The 74th amendment made the provisions relating to Urban Local Governments (Nagarpalikas). [2]

Three Tier Structure:

  • Municipal Corporations
  • Municipal Councils
  • Nagar Panchayats

Chennai Corporation headquarters

Terms used for Municipal Corporation in India[edit]

In India a Municipal Corporation is called by different names which varies from state to state(oweing to the official language of the state or due to other regional language variations) all of which are translated to "Municipal Corporation" in English, these names including Nagar Nigam(in Delhi, Uttar Pradesh, Bihar, Rajasthan, Haryana), Mahanagar Palika(in Maharashtra, Goa, Karnataka), Pouro Nigom(in West Bengal), etc. The term Nagar Palika Nigam is used in Madhya Pradesh for Municipal Corporation. In Tripura, the sole Municipal Corporation of the city of Agartala is called Agartala Pur Porishod in Bengali. Also, the Vadodara Municipal Corporation is typically called by the name "Vadodara Mahanagar Seva Sadan". The detailed structure of these urban bodies varies from state to state, as per the laws passed by the state legislature(Vidhan Sabha) but the basic structure and function is almost the same. Under the panchayati raj system, it interacts directly with the state government, though it is administratively part of the district it is located in.
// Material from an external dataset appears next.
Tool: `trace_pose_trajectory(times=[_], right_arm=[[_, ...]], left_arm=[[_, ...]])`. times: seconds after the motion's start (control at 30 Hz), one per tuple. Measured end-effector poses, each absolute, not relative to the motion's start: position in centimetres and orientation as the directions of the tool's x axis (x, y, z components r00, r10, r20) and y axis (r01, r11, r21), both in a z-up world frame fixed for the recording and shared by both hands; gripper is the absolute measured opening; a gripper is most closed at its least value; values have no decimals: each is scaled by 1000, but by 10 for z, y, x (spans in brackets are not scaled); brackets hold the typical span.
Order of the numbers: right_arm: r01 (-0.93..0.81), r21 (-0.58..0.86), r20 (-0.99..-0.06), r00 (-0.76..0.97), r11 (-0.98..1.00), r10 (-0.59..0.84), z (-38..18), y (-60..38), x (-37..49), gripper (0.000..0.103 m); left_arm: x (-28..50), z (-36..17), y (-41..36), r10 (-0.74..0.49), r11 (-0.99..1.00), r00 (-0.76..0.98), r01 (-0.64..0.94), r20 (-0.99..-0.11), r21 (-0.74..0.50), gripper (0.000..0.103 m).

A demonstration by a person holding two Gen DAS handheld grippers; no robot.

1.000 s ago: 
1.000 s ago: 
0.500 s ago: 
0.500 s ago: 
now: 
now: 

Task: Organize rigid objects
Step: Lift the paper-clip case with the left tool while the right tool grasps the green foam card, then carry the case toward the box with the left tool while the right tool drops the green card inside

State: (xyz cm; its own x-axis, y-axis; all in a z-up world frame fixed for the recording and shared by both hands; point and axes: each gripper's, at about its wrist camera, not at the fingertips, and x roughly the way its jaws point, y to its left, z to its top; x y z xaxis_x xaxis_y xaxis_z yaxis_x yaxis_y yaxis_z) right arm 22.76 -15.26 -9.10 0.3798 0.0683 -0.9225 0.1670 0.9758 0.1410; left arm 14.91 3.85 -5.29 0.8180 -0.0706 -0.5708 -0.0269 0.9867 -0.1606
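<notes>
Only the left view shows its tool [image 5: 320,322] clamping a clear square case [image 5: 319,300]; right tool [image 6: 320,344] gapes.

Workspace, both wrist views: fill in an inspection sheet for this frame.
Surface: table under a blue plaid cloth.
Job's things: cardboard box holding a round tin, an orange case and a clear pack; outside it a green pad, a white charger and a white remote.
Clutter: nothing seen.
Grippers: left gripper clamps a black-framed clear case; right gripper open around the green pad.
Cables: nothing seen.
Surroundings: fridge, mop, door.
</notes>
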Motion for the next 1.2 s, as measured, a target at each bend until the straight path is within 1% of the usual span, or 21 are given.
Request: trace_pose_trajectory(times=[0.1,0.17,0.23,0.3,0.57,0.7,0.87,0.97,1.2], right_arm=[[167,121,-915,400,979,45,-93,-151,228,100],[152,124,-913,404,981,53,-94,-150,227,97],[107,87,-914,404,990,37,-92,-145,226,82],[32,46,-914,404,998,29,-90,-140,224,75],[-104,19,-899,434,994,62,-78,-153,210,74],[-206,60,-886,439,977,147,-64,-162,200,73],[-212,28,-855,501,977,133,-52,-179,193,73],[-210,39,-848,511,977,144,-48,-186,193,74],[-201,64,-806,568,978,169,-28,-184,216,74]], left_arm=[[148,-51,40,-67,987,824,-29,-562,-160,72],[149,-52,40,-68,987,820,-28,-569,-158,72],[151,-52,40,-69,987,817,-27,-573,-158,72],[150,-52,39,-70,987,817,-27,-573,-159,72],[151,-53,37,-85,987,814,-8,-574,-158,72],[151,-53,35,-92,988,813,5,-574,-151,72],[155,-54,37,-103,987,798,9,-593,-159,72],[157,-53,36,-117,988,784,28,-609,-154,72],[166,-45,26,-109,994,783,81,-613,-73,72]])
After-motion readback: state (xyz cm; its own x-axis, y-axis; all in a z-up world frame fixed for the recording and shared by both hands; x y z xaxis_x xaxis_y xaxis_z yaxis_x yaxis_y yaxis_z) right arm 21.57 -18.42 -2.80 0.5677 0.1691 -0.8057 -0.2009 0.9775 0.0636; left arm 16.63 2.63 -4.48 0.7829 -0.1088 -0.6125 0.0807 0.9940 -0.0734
Administrative structure of India

Each Municipal Corporation has a committee consisting of a Mayor with Councillors. They are formed under the Corporations Act of 1835 of Panchayati Raj system which mainly deals in providing essential services in Metropolitan Cities. The no. of councillors depend upon the area and population of the city that minimum of 3,00,000. Municipal Corporation members are elected from the several wards of the specific city on the basis of adult franchise for a term of five years. There are seats reserved for Scheduled Castes, Scheduled Tribes, backward classes and women. The Councillors are chosen by direct election from electoral wards in the Municipal Corporation.

The largest corporations are in the six metropolitan cities of India, viz. Delhi, Mumbai, Kolkata, Chennai, Bangalore and Hyderabad and among these Mumbai is the most populous and largest metropolitan city of India. These cities not only have a large population, but are also the administrative as well as commercial centres of the country.


Mayor is the head of the Municipal Corporations in India. The Municipal Commissioner is the official in charge of this organization. Executive Officers monitor the implementation of all the programs related to planning and development of the corporation with the coordination of Mayor and Councillors.

Mayor and Councillors[edit]

This model is also known as the Commissioner system, taking its name from the role of the city administrator who is generally a state-appointed officer. In such a system the Mayor in the Municipal Corporation is usually chosen through indirect election by the Councillors from among themselves for a term of one year, which is renewable.

The Mayor generally lacks executive authority. This is due to the British roots of the system that remain from the time when the administrator was the representative of the colonial power, not to the fact that it operates under a council-manager system whereby the executive would be accountable to the elected representatives. In this context, the indirect election of the Mayor combined with his short one-year tenure renders the role little more than that of a figurehead.

Councillors act by committee, the most powerful being the Standing Committee with its role of the steering committee exercising executive, supervisory, financial and personnel powers. It is composed of elected members varying in number between seven and sixteen through a system of proportional representation of Councillors.

The executive arm of the corporation[edit]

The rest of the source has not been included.